Esta ave australiana pertenece a una familia que construye montículos para incubar los huevos. El proceso es fruto de un cúmulo de adaptaciones por parte del huevo y del polluelo.

En Australia e islas del Indopacífico circundantes vive un grupo de aves cuyo carácter insólito resulta incluso tal para los estándares exóticos de la fauna de la región. Las hembras no se aposentan sobre los huevos para empollados; antes bien, ponen los huevos en lugares donde fuentes externas proporcionan calor para la incubación. Algunas especies de las islas tropicales entierran sus huevos en arena caldeada por el sol o por la actividad geotérmica, mientras que otras construyen montones de hojarasca vegetal (por lo que reciben el nombre de constructores de montículos) en los que la energía procedente de la descomposición bacteriana mantiene elevada la temperatura.

Las 19 especies de esta familia de aves, llamada Megapódidos en razón del gran tamaño de sus pies, prestan tan poca atención a la crianza del polluelo como a su incubación. A diferencia de los solícitos padres del pollo de pinzón o de zorzal, los progenitores megápodos no cuidan ni alimentan a sus hijos recién salidos del huevo.

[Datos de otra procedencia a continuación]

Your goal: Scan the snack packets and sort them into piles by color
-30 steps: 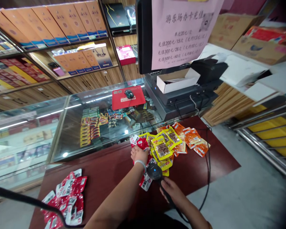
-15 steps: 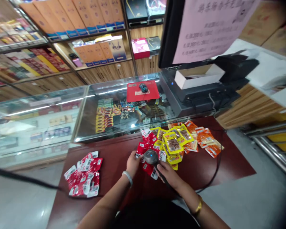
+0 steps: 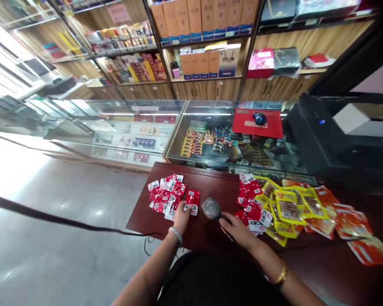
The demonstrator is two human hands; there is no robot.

Para conseguir su independencia precoz, huevos y pollos de megápodos poseen características especiales. Un diseño simpar permite que el huevo se desarrolle en el montículo, un ambiente que sería fatal para los embriones de la mayoría de las aves. Y los pollos de megápodos emergen no sólo con una capacidad respiratoria distinta de la que define a la mayoría de las aves, sino con un vigor y una capacidad de alimentación precoces.